Problem to work on: Every line of the data is to be reproduced exactly.
[Data to use]
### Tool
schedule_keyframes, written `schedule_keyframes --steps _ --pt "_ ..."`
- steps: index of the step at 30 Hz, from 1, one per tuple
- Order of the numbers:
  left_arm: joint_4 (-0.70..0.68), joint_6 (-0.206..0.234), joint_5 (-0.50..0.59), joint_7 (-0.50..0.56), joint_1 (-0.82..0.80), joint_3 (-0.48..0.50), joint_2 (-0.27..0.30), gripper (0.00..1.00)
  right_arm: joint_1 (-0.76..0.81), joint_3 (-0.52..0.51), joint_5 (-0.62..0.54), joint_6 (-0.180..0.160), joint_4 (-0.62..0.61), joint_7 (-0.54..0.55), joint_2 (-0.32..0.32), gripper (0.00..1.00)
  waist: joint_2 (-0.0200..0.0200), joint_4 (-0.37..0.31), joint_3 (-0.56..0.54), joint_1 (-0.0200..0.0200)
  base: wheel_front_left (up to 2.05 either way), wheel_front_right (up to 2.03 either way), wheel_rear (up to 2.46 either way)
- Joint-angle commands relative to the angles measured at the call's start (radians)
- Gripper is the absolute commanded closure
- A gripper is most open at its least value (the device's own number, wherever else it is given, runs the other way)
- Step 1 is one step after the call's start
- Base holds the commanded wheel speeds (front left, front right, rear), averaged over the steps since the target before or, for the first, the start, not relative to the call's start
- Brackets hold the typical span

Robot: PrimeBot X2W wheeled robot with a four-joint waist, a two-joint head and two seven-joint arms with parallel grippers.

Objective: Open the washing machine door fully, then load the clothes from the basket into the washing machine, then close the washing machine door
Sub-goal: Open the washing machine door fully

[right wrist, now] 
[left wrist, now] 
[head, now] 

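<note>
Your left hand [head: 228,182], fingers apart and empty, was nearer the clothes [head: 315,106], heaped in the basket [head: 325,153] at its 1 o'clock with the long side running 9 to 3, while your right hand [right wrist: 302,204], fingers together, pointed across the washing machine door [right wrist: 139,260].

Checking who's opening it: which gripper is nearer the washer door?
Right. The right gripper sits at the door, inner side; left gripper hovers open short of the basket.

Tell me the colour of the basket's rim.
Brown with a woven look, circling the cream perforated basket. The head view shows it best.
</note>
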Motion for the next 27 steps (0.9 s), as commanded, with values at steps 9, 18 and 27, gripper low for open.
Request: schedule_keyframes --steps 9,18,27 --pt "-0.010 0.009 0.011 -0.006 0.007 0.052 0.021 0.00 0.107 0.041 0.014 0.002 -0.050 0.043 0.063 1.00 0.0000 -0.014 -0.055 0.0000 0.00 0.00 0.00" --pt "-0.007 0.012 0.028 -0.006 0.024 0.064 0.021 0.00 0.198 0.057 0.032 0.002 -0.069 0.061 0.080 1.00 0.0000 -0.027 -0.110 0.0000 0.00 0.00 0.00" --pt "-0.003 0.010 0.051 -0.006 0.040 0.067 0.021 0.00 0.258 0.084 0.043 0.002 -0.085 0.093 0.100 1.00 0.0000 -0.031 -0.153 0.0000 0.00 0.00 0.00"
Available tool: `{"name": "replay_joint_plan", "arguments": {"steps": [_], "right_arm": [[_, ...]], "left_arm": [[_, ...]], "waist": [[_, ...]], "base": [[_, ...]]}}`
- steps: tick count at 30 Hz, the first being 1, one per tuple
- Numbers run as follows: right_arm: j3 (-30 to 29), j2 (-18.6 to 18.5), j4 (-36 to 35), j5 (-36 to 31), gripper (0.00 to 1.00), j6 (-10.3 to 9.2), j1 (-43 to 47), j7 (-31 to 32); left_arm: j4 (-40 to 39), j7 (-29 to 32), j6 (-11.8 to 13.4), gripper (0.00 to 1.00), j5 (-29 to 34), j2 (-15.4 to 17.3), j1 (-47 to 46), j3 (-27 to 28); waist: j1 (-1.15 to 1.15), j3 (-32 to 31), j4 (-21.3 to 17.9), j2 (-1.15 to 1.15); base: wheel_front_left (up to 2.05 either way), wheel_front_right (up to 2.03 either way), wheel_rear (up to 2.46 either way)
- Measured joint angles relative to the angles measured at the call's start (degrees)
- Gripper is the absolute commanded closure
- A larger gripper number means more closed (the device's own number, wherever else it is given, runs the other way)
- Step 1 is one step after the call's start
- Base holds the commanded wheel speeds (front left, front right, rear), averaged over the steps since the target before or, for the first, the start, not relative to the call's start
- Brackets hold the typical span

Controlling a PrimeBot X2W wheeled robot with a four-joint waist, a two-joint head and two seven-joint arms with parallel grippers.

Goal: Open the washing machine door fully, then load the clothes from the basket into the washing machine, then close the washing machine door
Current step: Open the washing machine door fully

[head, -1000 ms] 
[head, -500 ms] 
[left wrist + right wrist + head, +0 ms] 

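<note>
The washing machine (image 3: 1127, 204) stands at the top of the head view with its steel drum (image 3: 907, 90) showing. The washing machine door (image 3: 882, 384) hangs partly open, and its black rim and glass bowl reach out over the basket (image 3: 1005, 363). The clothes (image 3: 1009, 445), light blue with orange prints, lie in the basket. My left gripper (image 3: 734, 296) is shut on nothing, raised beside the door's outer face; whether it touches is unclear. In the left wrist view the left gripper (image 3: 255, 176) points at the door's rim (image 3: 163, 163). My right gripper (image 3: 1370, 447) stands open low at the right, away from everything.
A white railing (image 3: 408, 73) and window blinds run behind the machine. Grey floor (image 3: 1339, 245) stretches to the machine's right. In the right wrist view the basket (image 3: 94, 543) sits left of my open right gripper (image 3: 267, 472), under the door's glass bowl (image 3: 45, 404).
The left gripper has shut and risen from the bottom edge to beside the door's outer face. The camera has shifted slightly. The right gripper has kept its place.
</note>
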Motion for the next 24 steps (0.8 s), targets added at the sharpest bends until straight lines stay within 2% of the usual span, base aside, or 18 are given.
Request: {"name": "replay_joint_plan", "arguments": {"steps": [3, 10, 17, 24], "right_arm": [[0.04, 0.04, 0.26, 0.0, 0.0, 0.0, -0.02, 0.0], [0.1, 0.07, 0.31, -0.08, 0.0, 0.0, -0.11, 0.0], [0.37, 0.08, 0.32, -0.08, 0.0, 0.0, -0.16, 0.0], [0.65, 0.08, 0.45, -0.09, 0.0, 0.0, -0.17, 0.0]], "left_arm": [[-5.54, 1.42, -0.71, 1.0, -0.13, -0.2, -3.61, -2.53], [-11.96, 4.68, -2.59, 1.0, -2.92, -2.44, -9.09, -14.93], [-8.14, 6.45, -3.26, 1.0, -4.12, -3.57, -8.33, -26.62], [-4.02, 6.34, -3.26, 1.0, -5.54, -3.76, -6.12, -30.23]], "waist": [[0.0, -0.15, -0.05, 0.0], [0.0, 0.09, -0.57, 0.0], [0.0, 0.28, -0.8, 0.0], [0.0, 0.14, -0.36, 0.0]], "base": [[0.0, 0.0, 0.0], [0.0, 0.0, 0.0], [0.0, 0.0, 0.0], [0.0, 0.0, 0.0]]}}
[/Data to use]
Solution to this problem:
### Tool
schedule_keyframes, written `schedule_keyframes --steps _ --pt "_ ..."`
- steps: index of the step at 30 Hz, from 1, one per tuple
- Order of the numbers:
  left_arm: joint_4 (-0.70..0.68), joint_6 (-0.206..0.234), joint_5 (-0.50..0.59), joint_7 (-0.50..0.56), joint_1 (-0.82..0.80), joint_3 (-0.48..0.50), joint_2 (-0.27..0.30), gripper (0.00..1.00)
  right_arm: joint_1 (-0.76..0.81), joint_3 (-0.52..0.51), joint_5 (-0.62..0.54), joint_6 (-0.180..0.160), joint_4 (-0.62..0.61), joint_7 (-0.54..0.55), joint_2 (-0.32..0.32), gripper (0.00..1.00)
  waist: joint_2 (-0.0200..0.0200), joint_4 (-0.37..0.31), joint_3 (-0.56..0.54), joint_1 (-0.0200..0.0200)
  base: wheel_front_left (up to 2.05 either way), wheel_front_right (up to 2.03 either way), wheel_rear (up to 2.46 either way)
- Joint-angle commands relative to the angles measured at the call's start (radians)
- Gripper is the absolute commanded closure
- A gripper is most open at its least value (the device's own number, wherever else it is given, runs the other way)
- Step 1 is one step after the call's start
- Base holds the commanded wheel speeds (front left, front right, rear), averaged over the steps since the target before or, for the first, the start, not relative to the call's start
- Brackets hold the typical span

Robot: PrimeBot X2W wheeled robot with a four-joint waist, a two-joint head and two seven-joint arms with parallel grippers.

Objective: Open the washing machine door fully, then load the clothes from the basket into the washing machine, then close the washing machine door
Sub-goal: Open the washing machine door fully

[right wrist, now] 
[left wrist, now] 
[head, now] 

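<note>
Your left hand [head: 228,182], fingers apart and empty, was nearer the clothes [head: 315,106], heaped in the basket [head: 325,153] at its 1 o'clock with the long side running 9 to 3, while your right hand [right wrist: 302,204], fingers together, pointed across the washing machine door [right wrist: 139,260].

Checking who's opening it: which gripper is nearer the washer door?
Right. The right gripper sits at the door, inner side; left gripper hovers open short of the basket.

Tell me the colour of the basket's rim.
Brown with a woven look, circling the cream perforated basket. The head view shows it best.
</note>
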Motion for the next 27 steps (0.9 s), as commanded, with values at steps 9, 18 and 27, gripper low for open.
Request: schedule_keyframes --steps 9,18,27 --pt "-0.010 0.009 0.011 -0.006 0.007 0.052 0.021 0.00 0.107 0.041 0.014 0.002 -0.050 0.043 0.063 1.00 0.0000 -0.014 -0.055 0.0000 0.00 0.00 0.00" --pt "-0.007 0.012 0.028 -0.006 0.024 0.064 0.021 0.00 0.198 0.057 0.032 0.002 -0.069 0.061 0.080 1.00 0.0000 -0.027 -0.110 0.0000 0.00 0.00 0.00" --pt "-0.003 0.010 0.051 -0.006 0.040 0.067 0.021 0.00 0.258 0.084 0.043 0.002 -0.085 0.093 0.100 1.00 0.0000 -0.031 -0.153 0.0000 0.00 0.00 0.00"
Available tool: `{"name": "replay_joint_plan", "arguments": {"steps": [_], "right_arm": [[_, ...]], "left_arm": [[_, ...]], "waist": [[_, ...]], "base": [[_, ...]]}}`
- steps: tick count at 30 Hz, the first being 1, one per tuple
- Numbers run as follows: right_arm: j3 (-30 to 29), j2 (-18.6 to 18.5), j4 (-36 to 35), j5 (-36 to 31), gripper (0.00 to 1.00), j6 (-10.3 to 9.2), j1 (-43 to 47), j7 (-31 to 32); left_arm: j4 (-40 to 39), j7 (-29 to 32), j6 (-11.8 to 13.4), gripper (0.00 to 1.00), j5 (-29 to 34), j2 (-15.4 to 17.3), j1 (-47 to 46), j3 (-27 to 28); waist: j1 (-1.15 to 1.15), j3 (-32 to 31), j4 (-21.3 to 17.9), j2 (-1.15 to 1.15); base: wheel_front_left (up to 2.05 either way), wheel_front_right (up to 2.03 either way), wheel_rear (up to 2.46 either way)
- Measured joint angles relative to the angles measured at the call's start (degrees)
- Gripper is the absolute commanded closure
- A larger gripper number means more closed (the device's own number, wherever else it is given, runs the other way)
- Step 1 is one step after the call's start
- Base holds the commanded wheel speeds (front left, front right, rear), averaged over the steps since the target before or, for the first, the start, not relative to the call's start
- Brackets hold the typical span

Controlling a PrimeBot X2W wheeled robot with a four-joint waist, a two-joint head and two seven-joint arms with parallel grippers.

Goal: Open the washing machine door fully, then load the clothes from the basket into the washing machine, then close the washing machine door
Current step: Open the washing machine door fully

[head, -1000 ms] 
[head, -500 ms] 
[left wrist + right wrist + head, +0 ms] 

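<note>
The washing machine (image 3: 1127, 204) stands at the top of the head view with its steel drum (image 3: 907, 90) showing. The washing machine door (image 3: 882, 384) hangs partly open, and its black rim and glass bowl reach out over the basket (image 3: 1005, 363). The clothes (image 3: 1009, 445), light blue with orange prints, lie in the basket. My left gripper (image 3: 734, 296) is shut on nothing, raised beside the door's outer face; whether it touches is unclear. In the left wrist view the left gripper (image 3: 255, 176) points at the door's rim (image 3: 163, 163). My right gripper (image 3: 1370, 447) stands open low at the right, away from everything.
A white railing (image 3: 408, 73) and window blinds run behind the machine. Grey floor (image 3: 1339, 245) stretches to the machine's right. In the right wrist view the basket (image 3: 94, 543) sits left of my open right gripper (image 3: 267, 472), under the door's glass bowl (image 3: 45, 404).
The left gripper has shut and risen from the bottom edge to beside the door's outer face. The camera has shifted slightly. The right gripper has kept its place.
</note>
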Motion for the next 24 steps (0.8 s), targets added at the sharpest bends until straight lines stay within 2% of the usual span, base aside, or 18 are given.
Request: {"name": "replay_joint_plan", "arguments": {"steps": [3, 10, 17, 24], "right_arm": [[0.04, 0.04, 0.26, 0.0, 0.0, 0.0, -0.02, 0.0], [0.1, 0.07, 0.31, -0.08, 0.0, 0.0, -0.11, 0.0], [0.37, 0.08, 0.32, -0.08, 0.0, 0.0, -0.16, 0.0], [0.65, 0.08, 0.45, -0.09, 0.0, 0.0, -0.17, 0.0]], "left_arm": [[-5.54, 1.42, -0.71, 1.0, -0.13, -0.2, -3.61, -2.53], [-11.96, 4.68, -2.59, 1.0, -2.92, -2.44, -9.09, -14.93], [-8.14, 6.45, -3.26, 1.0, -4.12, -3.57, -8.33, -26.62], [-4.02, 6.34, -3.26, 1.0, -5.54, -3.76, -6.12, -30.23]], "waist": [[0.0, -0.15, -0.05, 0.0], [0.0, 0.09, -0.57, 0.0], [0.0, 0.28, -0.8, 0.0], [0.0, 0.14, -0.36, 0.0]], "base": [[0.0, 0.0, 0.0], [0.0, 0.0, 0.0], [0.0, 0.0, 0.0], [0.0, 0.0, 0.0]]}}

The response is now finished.